The sky was streaked in waves of pink and amber, the sun cresting over the lake and scattering it with diamond shards.

Gorgeous. Peaceful.

I was a city girl, born and raised in East LA, and yet, in some peculiar way, it felt as if my heart had always known this place.

I wouldn’t think too hard about it because that felt dangerous. But I would enjoy it while it lasted.

It’s the water. Water calms every human soul.

Perhaps, but interestingly enough, I’d lived within a few miles of the ocean and, though staring out at the Pacific had brought a measure of peace, it’d never felt like this.

Heavenly.

The crystal-clear water, the soft sound of gently lapping waves, the fragrant pines, air so fresh you could drink it, and all that quiet. It spoke to my spirit in the same way caring for living things did.

I turned away from the window on a smile, lifting the watering can and giving the plant nearest the door a drink. “Good morning,” I greeted, moving to the next, and the next.

“Good morning.”

I whirled around on an intake of breath to see Travis leaning in the doorway that led from the kitchen to the sitting room at the front of the house. “God, you scared me.”

He pushed off the wall, walking toward me. He was wearing workout clothes, damp with sweat. “You’re up early.”

“Yes,” I said hesitantly, suddenly self-conscious. I was wearing my sleep shorts and a tank top, not exactly risqué, but not something I would have worn had I known anyone would be up this early. Even Betty didn’t rise until seven to get breakfast started.
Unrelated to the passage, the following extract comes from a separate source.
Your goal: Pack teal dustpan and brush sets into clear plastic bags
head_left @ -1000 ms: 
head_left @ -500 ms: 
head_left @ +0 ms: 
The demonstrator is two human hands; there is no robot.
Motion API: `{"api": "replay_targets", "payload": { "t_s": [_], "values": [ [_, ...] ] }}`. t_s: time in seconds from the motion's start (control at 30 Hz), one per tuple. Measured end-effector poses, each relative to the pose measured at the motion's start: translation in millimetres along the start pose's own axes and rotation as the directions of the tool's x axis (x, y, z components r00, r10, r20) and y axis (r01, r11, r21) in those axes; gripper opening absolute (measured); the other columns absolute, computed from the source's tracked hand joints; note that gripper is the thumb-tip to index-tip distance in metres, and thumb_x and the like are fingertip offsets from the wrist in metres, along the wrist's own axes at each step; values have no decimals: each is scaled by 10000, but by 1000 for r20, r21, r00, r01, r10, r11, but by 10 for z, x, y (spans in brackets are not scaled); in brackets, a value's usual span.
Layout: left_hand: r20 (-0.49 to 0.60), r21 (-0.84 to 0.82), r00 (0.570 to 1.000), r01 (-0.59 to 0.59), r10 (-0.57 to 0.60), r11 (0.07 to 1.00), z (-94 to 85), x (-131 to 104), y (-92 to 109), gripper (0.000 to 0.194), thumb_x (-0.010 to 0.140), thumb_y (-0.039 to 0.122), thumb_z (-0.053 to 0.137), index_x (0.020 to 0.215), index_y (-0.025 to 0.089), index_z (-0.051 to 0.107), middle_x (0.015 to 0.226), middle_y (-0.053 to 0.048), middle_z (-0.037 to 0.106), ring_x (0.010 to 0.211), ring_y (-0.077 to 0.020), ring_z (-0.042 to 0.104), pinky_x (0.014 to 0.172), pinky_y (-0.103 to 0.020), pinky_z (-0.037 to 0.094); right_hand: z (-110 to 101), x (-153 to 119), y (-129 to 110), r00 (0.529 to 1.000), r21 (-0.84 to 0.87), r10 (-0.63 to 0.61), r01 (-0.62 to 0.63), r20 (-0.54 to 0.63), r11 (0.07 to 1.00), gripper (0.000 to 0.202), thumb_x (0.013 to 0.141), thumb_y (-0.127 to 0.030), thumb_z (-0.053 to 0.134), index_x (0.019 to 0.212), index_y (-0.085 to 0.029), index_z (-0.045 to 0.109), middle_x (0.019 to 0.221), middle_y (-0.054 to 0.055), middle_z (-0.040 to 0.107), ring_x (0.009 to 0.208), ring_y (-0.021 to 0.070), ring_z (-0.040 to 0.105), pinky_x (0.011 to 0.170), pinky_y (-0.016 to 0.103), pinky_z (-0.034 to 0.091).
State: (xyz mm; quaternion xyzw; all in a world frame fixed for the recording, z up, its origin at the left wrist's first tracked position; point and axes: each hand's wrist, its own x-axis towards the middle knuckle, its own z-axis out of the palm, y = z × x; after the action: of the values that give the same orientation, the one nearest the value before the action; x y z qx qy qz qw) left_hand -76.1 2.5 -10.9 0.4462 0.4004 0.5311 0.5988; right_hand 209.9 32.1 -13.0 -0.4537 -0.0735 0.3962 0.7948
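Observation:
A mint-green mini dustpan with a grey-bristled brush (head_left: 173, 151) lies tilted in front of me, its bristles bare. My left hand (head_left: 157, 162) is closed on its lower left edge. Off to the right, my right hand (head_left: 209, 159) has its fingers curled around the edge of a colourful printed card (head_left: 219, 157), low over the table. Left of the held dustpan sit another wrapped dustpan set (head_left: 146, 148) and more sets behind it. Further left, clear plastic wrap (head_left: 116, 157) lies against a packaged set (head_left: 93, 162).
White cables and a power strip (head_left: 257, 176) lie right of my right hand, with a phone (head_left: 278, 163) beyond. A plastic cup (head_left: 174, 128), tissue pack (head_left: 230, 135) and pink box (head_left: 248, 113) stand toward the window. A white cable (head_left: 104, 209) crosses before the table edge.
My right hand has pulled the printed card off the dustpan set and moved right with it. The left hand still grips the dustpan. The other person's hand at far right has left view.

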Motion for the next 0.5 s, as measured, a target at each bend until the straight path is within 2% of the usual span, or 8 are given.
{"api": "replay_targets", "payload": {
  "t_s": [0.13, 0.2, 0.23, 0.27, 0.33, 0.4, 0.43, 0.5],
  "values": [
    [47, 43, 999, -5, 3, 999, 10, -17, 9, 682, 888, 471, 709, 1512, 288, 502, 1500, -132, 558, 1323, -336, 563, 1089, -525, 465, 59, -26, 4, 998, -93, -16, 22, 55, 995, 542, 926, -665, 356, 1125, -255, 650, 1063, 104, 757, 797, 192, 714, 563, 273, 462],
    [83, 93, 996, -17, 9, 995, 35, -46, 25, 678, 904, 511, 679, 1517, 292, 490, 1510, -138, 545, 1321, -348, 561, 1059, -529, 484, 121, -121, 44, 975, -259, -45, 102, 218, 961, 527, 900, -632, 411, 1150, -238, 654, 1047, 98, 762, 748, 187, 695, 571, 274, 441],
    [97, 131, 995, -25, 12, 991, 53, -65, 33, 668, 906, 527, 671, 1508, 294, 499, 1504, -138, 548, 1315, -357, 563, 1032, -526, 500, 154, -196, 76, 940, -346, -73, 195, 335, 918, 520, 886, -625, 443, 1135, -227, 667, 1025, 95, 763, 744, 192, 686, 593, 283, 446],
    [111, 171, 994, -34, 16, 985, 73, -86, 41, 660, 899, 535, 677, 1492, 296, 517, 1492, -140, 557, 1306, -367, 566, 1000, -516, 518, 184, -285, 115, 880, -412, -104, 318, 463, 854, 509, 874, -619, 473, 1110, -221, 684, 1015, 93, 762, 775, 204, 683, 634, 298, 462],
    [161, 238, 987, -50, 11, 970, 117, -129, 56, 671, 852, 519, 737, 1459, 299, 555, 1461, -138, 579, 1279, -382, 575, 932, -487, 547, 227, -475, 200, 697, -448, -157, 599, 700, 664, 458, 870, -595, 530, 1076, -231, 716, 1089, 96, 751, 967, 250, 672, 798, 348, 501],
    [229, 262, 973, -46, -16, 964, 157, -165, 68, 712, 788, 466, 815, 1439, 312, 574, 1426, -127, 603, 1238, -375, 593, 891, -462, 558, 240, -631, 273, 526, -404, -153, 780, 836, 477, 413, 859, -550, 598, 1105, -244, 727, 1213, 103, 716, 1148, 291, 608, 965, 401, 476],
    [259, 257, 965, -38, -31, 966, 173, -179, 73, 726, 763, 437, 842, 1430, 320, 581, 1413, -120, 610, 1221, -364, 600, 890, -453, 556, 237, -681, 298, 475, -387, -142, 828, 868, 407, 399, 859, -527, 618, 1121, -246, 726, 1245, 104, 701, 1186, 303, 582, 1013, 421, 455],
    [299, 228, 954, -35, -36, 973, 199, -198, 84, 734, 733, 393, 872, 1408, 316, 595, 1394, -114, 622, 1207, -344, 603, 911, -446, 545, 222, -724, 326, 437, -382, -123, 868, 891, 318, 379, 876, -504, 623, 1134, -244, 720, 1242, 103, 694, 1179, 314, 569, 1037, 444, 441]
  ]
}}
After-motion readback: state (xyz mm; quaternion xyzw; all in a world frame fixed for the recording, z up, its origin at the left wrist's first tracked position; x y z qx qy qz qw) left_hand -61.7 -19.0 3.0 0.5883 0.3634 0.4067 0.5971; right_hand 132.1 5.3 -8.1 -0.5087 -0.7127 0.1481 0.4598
His gaze only flickered over me though before he looked away. I relaxed. Travis Hale was used to seeing girls in thongs and bikinis so skimpy they were barely a notch above nudity at the club. My current outfit was downright puritan in comparison. “I’m an early riser.”

“Me too,” he said, lifting the hem of his shirt and wiping it over his forehead. I got an eyeful of tanned, defined abdominals. I turned, adding a generous amount of water to the next plant. “I don’t meet many female early birds,” he said on a smile. “Most women enjoy their beauty sleep.”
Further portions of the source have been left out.